▶ _Work to be completed_:
Leaving the pictures aside, return the listing exactly as it appears.

▶ _Input data_:
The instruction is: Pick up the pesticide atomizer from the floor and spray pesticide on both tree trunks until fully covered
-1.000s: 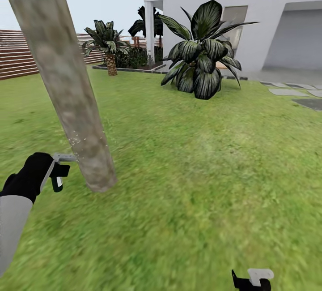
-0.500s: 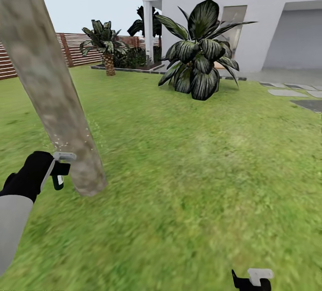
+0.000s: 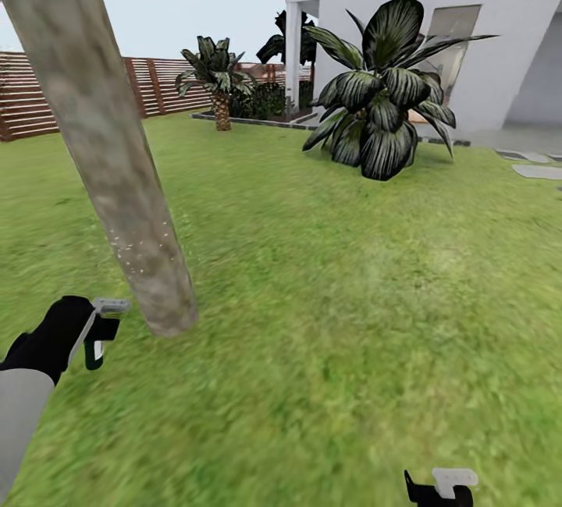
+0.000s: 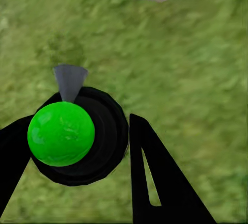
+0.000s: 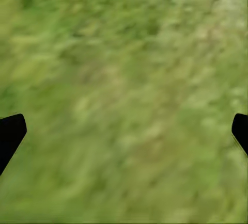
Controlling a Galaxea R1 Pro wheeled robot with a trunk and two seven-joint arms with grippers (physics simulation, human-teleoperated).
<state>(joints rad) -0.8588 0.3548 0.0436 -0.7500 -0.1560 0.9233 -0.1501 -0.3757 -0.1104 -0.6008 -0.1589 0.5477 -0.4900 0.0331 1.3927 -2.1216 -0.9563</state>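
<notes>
- The left arm is extended low, and the pesticide atomizer (image 3: pixel 100 326) is pinched by the left tool (image 4: pixel 103 146), near the tree trunk (image 3: pixel 109 148) base.
- Whitish pesticide specks (image 3: pixel 140 249) are seen on the lower bark.
- The right tool (image 5: pixel 124 126) is spread above the grass floor (image 3: pixel 351 296); it is cut off at the head view's edge.
- The trunk's top is cut off.

Blurry green grass floor (image 3: pixel 351 320), reaching back to a slatted fence (image 3: pixel 31 97). Rooted in it: leaning mottled tree trunk (image 3: pixel 109 156), broad-leaved shrub (image 3: pixel 386 97), small palm (image 3: pixel 218 86). Pale stepping stones (image 3: pixel 538 170) at far right.
</notes>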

▶ _Solved problem_:
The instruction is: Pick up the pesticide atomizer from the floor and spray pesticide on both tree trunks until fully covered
-1.000s: 
-0.500s: 
+0.000s: 
+0.000s: 
+0.000s: 
Controlling a Galaxea R1 Pro wheeled robot with a trunk and two seven-joint arms with grippers (physics simulation, human-teleoperated).
<state>(joints rad) -0.8588 0.3548 0.0436 -0.7500 -0.1560 0.9233 -0.1501 -0.3757 -0.1104 -0.6008 -0.1589 0.5477 -0.4900 0.0331 1.3927 -2.1216 -0.9563</state>
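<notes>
- The left arm is extended low, and the pesticide atomizer (image 3: pixel 100 326) is pinched by the left tool (image 4: pixel 103 146), near the tree trunk (image 3: pixel 109 148) base.
- Whitish pesticide specks (image 3: pixel 140 249) are seen on the lower bark.
- The right tool (image 5: pixel 124 126) is spread above the grass floor (image 3: pixel 351 296); it is cut off at the head view's edge.
- The trunk's top is cut off.

Blurry green grass floor (image 3: pixel 351 320), reaching back to a slatted fence (image 3: pixel 31 97). Rooted in it: leaning mottled tree trunk (image 3: pixel 109 156), broad-leaved shrub (image 3: pixel 386 97), small palm (image 3: pixel 218 86). Pale stepping stones (image 3: pixel 538 170) at far right.
</notes>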

The answer contains nothing further.